The irony is sharp. Anthropic built an entire subsystem to prevent its AI from leaking internal details in git commits, then leaked the subsystem itself through a build configuration oversight.
The source also exposed internal model codenames that Undercover Mode was designed to hide. According to analyses of the leaked migrations directory, Capybara refers to a Claude 4.6 variant (the same model previously reported as “Mythos”), Fennec maps to Opus 4.6, and an unreleased model called Numbat remains in testing. Internal benchmarks show the latest Capybara iteration has a 29-30% false-claim rate, a regression from 16.7% in an earlier version, alongside an “assertiveness counterweight” designed to prevent the model from rewriting code too aggressively.
What’s next
The accidental publication of Claude Code’s source provides a rare architectural benchmark. Permission-gated tool systems, multi-agent swarms, background daemons for memory management, and compile-time feature gating are not inventions unique to Anthropic. CrewAI, Google ADK, and LangGraph arrived at similar solutions for capability isolation and agent coordination through completely independent development paths. The convergence across those three layers confirms that these patterns are becoming the standard architecture for production agent systems, regardless of who builds them.
Background autonomy and memory consolidation across sessions are where Claude Code leads by the widest margin. None of the agent frameworks examined here has shipped anything comparable to KAIROS or autoDream. That gap will close faster now that thousands of developers have a concrete reference implementation to study.
The architectural details are fascinating. The security implications are immediate. The leaked source exposes Claude Code’s exact permission-enforcement logic, its hook-orchestration paths, and the trust boundaries it uses to decide when to execute code in unfamiliar repositories.

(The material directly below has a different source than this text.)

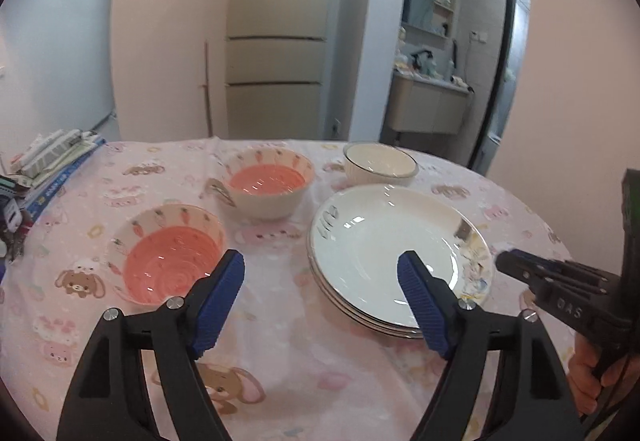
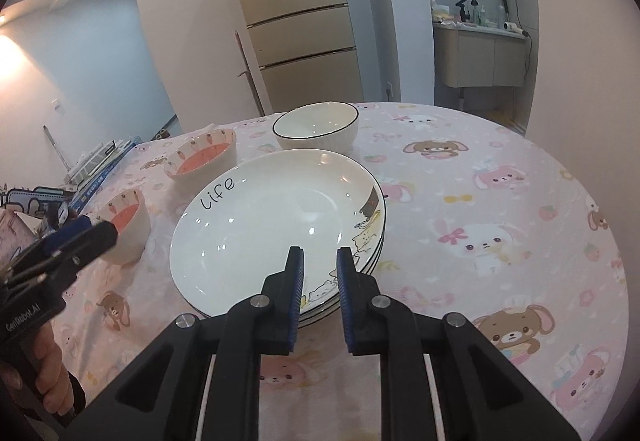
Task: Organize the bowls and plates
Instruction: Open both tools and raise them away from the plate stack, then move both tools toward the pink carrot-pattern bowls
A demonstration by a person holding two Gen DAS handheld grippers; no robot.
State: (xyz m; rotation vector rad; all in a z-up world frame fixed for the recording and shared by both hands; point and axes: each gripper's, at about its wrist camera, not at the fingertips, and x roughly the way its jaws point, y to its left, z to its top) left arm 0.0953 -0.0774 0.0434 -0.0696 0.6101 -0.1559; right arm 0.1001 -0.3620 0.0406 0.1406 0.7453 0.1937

“Your build pipeline is now part of your attack surface, and a single misconfigured ignore file can turn your most sophisticated product into an open blueprint.”
Attackers now have a roadmap for crafting repositories that exploit those specific mechanisms. The timing made it worse. A separate supply-chain attack on the widely used Axios npm package occurred within hours of the leak, injecting a remote-access trojan into versions 1.14.1 and 0.30.4. VentureBeat reported that anyone who installed or updated Claude Code via npm on March 31 between 00:21 and 03:29 UTC may have pulled in the compromised dependency.
Anthropic has since designated its native installer as the recommended installation method, sidestepping the npm dependency chain entirely. Bun’s bundler generates source maps by default unless explicitly disabled, which suggests a likely mechanism for how a 59.8MB .map file ended up in the npm package, though Anthropic has not confirmed the specific build configuration that caused it.
The lesson for every team shipping AI agents through package managers is blunt. Your build pipeline is now part of your attack surface, and a single misconfigured ignore file can turn your most sophisticated product into an open blueprint.